Following the secularization, the new owner, duke Bogislaw XIII, rebuilt the abbey as his ducal palace, and turned the former abbey's yards into a town. He modeled the new town after the Republic of Venice, envisioning a town holding a population of nobles, craftsmen, merchants and artists, that was to compete with neighboring Hanseatic Stralsund.
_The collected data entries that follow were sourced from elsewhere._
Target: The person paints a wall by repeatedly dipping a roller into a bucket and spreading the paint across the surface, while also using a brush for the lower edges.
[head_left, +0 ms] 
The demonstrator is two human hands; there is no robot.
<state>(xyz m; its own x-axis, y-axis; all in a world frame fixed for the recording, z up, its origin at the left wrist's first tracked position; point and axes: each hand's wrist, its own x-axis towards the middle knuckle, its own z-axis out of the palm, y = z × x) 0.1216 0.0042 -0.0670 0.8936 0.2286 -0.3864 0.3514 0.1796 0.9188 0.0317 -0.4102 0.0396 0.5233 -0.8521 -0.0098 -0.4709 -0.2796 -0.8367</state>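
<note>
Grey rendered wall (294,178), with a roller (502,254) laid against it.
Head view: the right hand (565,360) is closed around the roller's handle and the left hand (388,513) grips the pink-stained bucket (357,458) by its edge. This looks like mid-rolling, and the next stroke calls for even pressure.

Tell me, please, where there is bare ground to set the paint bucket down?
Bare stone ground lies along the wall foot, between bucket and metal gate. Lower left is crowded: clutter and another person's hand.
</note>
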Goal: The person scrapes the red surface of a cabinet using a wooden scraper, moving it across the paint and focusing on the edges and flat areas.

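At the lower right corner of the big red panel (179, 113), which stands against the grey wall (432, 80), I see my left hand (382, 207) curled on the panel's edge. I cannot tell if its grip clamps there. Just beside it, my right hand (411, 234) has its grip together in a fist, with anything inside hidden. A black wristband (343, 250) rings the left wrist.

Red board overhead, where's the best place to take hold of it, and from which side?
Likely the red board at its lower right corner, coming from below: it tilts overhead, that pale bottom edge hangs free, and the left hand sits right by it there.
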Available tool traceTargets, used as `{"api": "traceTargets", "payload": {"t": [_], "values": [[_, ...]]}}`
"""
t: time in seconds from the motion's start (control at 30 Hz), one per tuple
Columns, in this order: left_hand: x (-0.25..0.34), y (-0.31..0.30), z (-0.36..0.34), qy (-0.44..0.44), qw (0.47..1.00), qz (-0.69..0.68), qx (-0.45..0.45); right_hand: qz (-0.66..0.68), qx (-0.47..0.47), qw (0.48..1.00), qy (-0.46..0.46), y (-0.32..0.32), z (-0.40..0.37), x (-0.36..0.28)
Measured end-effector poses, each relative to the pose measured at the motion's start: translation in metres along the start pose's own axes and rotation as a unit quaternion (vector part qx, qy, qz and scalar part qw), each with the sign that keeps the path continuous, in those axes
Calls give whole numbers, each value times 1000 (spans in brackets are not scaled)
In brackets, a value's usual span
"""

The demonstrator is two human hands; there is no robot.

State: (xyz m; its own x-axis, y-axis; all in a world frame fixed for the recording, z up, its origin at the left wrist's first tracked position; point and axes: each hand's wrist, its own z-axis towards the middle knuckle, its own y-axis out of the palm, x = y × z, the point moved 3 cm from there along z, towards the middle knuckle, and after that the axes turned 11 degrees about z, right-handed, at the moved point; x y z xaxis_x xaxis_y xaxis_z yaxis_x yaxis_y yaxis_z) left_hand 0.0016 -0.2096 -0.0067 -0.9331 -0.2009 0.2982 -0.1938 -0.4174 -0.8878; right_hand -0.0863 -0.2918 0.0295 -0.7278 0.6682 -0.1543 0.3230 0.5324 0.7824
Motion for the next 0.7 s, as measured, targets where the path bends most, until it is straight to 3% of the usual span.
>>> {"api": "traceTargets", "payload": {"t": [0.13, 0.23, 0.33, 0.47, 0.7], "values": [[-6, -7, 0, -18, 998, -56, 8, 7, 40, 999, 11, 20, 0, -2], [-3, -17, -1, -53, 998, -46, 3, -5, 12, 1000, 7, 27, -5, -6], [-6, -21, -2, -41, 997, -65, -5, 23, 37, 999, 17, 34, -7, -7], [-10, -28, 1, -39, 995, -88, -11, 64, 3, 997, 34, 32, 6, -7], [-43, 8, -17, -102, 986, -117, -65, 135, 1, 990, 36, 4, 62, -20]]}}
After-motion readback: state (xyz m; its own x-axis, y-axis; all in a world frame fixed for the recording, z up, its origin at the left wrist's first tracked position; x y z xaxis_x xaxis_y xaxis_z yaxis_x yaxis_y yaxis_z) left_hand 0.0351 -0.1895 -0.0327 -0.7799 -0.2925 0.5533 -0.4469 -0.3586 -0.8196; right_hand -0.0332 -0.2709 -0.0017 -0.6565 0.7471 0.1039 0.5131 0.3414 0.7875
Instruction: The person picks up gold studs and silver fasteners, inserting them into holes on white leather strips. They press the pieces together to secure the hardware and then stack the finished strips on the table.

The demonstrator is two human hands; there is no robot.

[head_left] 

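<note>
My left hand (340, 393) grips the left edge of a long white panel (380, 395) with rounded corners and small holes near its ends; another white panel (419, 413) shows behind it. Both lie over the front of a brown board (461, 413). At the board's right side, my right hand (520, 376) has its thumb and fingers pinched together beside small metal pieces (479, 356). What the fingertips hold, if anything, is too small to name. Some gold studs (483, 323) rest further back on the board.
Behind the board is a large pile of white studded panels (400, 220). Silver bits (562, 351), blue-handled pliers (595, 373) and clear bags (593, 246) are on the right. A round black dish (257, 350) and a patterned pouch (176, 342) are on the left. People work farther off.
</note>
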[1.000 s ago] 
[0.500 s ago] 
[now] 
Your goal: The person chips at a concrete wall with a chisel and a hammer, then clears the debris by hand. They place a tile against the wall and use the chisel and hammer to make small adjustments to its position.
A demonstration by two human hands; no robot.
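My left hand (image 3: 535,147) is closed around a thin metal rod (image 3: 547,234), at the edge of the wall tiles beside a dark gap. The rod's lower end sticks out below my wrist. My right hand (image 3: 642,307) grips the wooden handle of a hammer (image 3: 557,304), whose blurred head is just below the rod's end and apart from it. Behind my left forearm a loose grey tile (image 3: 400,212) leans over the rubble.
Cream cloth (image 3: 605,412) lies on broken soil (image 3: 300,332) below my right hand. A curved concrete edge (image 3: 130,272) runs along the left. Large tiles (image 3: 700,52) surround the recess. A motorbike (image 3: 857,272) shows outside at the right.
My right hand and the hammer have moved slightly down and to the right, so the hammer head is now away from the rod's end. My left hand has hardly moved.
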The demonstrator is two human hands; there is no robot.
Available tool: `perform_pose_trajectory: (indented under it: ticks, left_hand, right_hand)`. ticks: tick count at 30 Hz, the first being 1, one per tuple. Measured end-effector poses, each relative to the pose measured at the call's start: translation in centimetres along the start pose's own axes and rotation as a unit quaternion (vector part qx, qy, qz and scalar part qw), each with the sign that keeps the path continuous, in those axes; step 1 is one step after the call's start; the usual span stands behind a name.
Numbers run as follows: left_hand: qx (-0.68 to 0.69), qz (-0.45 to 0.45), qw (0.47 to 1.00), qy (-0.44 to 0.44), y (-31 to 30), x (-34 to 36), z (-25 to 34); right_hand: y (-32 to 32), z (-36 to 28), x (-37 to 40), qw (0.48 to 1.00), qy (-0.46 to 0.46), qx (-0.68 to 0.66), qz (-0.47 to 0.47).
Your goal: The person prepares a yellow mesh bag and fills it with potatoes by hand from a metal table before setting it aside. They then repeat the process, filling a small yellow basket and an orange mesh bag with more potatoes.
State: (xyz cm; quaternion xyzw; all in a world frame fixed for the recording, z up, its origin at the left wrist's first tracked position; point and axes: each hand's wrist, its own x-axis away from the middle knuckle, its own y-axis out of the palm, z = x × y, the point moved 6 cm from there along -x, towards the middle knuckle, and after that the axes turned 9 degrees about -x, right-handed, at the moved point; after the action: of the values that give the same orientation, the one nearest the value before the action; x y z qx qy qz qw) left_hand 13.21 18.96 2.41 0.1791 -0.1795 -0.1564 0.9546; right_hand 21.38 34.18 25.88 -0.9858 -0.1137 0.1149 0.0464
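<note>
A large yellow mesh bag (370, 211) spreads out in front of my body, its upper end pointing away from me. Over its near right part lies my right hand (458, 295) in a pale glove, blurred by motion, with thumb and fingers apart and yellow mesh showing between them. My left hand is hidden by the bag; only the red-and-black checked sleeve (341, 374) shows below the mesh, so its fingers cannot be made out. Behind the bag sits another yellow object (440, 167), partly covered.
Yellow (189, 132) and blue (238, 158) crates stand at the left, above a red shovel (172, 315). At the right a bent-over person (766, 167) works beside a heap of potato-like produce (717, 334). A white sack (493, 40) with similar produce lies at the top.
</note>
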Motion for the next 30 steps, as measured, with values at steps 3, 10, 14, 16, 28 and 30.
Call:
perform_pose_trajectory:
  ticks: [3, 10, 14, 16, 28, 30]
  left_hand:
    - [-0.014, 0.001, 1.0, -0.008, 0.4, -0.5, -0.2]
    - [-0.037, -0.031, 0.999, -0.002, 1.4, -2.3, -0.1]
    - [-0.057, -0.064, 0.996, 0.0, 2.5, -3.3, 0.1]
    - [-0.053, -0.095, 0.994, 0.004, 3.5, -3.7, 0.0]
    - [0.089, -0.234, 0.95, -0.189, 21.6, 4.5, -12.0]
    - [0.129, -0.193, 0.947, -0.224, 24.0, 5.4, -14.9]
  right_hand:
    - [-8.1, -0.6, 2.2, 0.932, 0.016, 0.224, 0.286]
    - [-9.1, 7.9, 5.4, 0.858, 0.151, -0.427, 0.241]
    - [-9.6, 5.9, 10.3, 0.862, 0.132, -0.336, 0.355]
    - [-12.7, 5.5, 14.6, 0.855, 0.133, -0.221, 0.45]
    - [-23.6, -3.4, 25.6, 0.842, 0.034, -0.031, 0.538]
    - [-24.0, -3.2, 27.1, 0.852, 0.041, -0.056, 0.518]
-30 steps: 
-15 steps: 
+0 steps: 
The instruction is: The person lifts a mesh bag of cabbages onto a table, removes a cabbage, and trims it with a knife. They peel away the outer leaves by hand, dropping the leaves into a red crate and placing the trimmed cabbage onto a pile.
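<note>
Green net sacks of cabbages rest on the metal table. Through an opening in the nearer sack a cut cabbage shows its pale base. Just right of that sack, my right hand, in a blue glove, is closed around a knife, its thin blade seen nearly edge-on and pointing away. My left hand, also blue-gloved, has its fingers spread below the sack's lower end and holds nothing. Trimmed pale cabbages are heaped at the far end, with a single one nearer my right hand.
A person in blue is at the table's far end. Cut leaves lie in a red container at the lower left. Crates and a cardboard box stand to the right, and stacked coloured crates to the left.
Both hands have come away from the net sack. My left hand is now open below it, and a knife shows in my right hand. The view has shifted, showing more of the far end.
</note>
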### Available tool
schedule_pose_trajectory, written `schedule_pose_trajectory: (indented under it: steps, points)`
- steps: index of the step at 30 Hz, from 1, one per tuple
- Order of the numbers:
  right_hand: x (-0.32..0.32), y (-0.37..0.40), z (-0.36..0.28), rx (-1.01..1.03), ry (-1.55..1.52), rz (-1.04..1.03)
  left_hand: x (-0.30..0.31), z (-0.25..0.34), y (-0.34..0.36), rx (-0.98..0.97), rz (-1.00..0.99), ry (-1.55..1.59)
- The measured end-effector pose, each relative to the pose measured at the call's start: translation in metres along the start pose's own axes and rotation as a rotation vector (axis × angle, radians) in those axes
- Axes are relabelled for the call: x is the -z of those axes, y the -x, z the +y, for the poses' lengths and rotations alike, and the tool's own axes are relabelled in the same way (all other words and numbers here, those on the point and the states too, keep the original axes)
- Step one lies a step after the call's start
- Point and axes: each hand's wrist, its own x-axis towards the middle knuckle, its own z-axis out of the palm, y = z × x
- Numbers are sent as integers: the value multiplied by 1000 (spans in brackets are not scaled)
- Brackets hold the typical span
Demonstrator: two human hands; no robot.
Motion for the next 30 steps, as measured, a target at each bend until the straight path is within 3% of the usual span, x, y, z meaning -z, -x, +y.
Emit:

As a consequence of these ambitions, he granted the new town no surrounding land, for he did not like the idea of inhabitants doing in agriculture. Rather, he concentrated weavers in the town and had a mint built. He named the town after his father-in-law, Francis of Brunswick-Lüneburg. The abbey's church was torn down in 1561, only the southernmost extremity was left and still stands today. When Bogislaw however inherited Stettin in 1603, he lost interest in his Franzburg ambitions, and the town never grew to the envisioned size and status.

The beginning of the Thirty Years' War in the Duchy of Pomerania was marked by the Capitulation of Franzburg, which provided for the occupation of the duchy by Albrecht von Wallenstein's mercenary army. In the following, the town was devastated completely. Franzburg lost its weaver industry and the mint. Only a century later, in 1728, Franzburg was resettled.

However, it remained the seat of administration of the surrounding Kreis Franzburg(-Barth), basically the mainland part of the former principality of Rügen, until the seat was moved to Barth after World War I.

Today, Franzburg is a municipality in Kreis Vorpommern-Rügen.